Um laudo da Polícia Técnico-Científica de São Paulo confirmou que a substância encontrada na casa de Ana Paula Veloso Fernandes, conhecida como a “menina veneno”, é um inseticida agrícola utilizado no controle de pragas. A jovem é suspeita de matar quatro pessoas por envenenamento em São Paulo e no Rio de Janeiro, ao longo de cinco meses.

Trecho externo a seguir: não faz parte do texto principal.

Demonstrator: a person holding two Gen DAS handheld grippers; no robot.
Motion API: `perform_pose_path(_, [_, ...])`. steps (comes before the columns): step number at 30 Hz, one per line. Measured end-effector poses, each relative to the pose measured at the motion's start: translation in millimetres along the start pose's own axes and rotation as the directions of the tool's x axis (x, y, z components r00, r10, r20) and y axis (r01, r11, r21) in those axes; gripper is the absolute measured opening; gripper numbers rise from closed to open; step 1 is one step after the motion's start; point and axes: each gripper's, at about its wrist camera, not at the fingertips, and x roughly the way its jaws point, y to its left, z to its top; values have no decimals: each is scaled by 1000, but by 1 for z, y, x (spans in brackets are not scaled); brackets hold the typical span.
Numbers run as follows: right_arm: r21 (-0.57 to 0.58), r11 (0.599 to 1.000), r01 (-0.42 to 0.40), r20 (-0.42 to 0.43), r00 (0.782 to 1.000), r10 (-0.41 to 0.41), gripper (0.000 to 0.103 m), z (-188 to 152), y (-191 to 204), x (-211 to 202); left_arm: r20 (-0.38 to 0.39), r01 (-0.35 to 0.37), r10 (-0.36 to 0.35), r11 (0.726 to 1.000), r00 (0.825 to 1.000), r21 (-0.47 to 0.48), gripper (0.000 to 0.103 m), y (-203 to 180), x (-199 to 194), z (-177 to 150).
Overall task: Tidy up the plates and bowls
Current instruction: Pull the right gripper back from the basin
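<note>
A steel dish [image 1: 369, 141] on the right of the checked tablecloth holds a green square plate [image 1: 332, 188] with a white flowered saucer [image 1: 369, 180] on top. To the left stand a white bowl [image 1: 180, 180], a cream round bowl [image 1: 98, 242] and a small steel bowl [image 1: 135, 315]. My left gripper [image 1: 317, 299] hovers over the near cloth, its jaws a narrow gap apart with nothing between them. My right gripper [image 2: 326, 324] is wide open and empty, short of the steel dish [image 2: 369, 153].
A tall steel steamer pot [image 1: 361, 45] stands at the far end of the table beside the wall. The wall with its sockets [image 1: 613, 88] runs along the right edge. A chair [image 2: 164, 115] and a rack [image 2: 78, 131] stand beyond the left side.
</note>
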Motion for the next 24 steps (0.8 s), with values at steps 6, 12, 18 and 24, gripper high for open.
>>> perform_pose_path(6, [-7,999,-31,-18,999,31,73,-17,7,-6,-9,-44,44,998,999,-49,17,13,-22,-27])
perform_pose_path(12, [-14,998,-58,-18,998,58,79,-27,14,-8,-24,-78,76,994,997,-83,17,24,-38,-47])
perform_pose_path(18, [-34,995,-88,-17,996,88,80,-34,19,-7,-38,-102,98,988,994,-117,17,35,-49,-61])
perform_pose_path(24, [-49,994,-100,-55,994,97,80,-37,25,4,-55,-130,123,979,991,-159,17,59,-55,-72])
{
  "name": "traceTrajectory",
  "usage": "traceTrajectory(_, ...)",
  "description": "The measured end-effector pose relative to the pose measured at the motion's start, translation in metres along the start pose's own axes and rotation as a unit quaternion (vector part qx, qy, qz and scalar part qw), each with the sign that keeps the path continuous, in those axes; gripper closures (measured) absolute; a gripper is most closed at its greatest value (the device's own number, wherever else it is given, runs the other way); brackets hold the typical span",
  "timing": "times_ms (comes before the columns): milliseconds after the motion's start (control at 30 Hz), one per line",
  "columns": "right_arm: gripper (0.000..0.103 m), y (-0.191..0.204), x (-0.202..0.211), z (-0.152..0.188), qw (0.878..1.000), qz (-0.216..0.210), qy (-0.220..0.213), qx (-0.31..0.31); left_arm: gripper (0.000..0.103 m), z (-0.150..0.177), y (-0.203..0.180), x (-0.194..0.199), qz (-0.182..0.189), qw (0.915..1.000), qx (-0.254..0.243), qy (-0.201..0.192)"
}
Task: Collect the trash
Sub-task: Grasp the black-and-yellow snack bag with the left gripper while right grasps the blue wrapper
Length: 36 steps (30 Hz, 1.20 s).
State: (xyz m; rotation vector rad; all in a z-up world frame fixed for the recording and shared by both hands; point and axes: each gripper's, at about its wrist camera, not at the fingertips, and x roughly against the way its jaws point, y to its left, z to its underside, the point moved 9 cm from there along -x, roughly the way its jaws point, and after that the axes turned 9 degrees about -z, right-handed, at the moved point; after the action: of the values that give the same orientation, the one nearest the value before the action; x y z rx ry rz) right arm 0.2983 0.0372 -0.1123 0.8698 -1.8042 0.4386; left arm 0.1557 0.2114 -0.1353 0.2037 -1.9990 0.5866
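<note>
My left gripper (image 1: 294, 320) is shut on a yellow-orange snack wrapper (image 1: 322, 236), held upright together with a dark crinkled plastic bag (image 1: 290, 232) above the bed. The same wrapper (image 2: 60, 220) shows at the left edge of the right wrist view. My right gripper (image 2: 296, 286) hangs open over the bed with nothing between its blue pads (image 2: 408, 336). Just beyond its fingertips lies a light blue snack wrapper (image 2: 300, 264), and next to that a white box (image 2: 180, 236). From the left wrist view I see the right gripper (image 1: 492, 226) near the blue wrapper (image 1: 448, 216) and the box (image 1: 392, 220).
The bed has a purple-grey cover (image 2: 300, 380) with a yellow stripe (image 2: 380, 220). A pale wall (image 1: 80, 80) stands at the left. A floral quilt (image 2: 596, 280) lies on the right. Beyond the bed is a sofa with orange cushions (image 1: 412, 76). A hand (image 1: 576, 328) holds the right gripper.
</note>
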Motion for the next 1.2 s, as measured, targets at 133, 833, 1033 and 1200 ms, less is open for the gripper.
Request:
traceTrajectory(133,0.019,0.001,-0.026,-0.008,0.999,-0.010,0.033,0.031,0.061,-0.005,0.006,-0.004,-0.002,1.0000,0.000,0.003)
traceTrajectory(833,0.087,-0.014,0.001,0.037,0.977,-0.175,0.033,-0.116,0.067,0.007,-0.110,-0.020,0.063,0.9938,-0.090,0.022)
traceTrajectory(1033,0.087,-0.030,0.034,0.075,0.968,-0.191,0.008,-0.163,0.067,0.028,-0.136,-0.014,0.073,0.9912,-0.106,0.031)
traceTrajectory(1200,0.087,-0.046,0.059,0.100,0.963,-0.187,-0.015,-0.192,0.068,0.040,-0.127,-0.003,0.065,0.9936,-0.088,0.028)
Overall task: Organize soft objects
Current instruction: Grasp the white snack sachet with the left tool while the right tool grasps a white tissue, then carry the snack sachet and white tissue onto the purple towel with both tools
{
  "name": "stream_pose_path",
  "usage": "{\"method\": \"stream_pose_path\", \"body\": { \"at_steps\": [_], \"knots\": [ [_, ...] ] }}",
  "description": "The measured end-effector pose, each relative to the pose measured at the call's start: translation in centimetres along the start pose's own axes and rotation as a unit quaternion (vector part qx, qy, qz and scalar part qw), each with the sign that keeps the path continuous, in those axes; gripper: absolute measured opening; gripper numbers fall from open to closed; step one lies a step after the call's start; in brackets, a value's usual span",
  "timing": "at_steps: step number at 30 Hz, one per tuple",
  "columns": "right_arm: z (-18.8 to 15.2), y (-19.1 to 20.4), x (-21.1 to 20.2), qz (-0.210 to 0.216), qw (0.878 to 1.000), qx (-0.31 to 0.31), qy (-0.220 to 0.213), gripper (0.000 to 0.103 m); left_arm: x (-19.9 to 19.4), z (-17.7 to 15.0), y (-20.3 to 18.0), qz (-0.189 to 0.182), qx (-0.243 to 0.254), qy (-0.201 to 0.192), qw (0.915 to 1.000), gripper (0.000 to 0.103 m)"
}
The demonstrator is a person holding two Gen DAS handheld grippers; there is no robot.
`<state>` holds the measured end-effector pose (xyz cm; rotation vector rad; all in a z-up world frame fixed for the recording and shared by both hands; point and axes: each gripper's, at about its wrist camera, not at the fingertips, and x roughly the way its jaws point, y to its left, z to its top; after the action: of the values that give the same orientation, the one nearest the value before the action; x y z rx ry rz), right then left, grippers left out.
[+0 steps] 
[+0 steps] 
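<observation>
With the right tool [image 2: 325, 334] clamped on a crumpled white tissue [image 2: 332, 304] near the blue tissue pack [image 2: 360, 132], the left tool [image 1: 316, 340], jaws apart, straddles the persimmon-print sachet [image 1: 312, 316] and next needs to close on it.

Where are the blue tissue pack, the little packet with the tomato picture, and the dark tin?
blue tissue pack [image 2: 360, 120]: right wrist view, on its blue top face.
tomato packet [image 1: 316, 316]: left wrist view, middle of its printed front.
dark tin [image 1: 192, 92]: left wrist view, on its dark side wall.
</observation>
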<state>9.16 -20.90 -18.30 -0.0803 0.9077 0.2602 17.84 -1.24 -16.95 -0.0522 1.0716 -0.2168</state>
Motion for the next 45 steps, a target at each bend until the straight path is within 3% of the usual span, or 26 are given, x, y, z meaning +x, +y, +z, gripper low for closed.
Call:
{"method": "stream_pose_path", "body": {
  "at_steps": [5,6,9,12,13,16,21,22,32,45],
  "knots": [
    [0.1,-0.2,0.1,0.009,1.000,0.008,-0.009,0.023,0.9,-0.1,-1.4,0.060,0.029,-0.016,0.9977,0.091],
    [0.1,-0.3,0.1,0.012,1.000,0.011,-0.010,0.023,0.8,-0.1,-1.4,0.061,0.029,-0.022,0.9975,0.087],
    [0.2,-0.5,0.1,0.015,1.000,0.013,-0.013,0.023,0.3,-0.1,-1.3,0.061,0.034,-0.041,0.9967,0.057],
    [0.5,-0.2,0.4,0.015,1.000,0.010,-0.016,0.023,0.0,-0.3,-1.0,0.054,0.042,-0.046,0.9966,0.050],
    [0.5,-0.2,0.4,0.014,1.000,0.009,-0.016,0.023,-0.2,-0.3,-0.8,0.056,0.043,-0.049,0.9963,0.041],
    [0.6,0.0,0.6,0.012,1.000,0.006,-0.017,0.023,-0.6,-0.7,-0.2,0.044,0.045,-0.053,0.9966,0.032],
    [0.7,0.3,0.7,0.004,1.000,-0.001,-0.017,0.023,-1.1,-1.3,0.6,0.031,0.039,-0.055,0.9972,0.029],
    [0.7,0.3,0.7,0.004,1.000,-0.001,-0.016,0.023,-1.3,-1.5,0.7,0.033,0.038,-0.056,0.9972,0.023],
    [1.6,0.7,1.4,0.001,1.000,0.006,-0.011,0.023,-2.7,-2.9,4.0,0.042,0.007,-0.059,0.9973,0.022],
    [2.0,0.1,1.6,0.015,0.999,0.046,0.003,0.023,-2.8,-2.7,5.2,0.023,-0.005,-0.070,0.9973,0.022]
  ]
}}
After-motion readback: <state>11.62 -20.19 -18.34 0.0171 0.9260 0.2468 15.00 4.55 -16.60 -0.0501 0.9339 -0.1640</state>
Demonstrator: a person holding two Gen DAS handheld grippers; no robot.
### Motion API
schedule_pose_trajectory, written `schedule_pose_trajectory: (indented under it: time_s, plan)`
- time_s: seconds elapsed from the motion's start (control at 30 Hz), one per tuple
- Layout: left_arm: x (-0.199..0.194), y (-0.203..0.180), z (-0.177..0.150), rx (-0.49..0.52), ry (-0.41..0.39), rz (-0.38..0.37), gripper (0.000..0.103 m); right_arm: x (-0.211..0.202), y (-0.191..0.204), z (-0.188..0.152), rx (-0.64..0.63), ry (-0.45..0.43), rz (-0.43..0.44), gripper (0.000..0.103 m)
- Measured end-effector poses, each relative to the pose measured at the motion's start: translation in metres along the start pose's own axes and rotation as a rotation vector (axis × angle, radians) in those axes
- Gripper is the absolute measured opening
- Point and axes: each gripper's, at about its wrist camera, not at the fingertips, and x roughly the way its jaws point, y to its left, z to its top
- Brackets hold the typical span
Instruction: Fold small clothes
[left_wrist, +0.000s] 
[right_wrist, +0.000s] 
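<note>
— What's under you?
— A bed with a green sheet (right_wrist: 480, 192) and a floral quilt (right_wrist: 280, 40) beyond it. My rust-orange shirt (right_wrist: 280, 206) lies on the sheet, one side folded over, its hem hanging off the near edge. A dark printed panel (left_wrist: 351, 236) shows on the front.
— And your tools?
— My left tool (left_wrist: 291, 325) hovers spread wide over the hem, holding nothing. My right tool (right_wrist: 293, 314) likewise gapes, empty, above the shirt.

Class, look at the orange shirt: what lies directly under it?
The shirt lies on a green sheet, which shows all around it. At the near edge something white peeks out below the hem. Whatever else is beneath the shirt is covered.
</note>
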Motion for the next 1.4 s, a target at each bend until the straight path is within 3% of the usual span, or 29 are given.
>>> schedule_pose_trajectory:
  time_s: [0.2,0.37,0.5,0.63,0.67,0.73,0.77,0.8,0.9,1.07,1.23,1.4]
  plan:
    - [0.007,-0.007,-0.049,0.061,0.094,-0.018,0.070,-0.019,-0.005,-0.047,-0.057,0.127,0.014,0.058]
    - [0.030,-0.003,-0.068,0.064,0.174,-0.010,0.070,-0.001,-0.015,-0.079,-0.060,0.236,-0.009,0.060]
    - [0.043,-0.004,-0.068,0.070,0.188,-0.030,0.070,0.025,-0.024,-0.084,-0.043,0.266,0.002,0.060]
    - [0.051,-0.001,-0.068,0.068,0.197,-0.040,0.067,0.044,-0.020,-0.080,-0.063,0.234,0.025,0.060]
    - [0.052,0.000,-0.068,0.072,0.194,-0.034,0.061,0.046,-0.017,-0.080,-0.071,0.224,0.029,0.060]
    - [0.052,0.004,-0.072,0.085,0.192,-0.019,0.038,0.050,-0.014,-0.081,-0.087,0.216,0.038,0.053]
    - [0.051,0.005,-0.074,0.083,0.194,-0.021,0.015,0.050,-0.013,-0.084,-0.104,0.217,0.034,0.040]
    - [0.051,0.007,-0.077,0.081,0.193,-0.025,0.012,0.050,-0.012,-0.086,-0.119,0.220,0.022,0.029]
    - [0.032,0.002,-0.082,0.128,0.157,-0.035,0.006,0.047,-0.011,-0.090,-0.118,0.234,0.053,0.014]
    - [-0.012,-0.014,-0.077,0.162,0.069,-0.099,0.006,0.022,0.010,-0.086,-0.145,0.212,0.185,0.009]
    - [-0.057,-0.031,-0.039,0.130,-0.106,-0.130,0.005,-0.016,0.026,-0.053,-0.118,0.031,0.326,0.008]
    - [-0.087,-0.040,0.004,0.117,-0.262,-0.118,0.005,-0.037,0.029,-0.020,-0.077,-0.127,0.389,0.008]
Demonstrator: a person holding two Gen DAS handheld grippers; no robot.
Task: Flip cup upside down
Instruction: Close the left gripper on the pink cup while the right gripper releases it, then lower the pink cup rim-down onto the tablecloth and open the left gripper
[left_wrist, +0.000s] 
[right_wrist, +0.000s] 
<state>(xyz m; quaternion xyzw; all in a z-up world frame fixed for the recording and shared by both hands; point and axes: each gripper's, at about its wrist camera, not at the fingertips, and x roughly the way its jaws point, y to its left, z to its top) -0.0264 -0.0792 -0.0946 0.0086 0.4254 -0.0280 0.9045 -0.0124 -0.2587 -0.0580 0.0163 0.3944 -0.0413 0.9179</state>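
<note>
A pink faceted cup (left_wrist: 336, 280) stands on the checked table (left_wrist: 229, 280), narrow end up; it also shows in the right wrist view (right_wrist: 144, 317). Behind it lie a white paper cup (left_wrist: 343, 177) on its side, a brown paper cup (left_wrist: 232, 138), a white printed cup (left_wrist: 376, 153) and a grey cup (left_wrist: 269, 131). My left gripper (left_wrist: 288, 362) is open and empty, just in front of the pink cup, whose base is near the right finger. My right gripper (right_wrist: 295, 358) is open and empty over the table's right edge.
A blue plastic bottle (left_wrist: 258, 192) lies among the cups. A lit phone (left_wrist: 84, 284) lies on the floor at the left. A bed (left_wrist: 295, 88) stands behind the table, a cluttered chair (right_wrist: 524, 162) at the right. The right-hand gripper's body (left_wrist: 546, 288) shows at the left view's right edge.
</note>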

De acordo com o Instituto de Criminalística (IC), o produto estava guardado na residência de Ana Paula, localizada em Guarulhos (SP). O delegado Halisson Ideiao Leite, responsável pelo caso, afirmou que a polícia agora investiga se o veneno foi o mesmo utilizado nos assassinatos.
As investigações apontam que Ana Paula, estudante de Direito, teria usado o produto para cometer os crimes e até testado o veneno em dez cachorros antes de aplicá-lo em suas vítimas. Ela e sua irmã gêmea, Roberta Cristina Veloso Fernandes, estão presas preventivamente.
Entre as vítimas estão:
Marcelo Hari Fonseca, proprietário da casa onde Ana Paula morava, encontrado morto em janeiro;
Maria Aparecida Rodrigues, amiga da suspeita, envenenada em abril após tomar café em sua casa;
Neil Corrêa da Silva, de 65 anos, morto no Rio de Janeiro com ajuda de uma cúmplice;
Hayder Mhazres, tunisiano de 21 anos, namorado da suspeita, morto em maio na capital paulista.
A defesa das irmãs afirma que pretende “colaborar com a apuração dos fatos e garantir os direitos das investigadas”. O caso segue sob investigação pela Polícia Civil de São Paulo.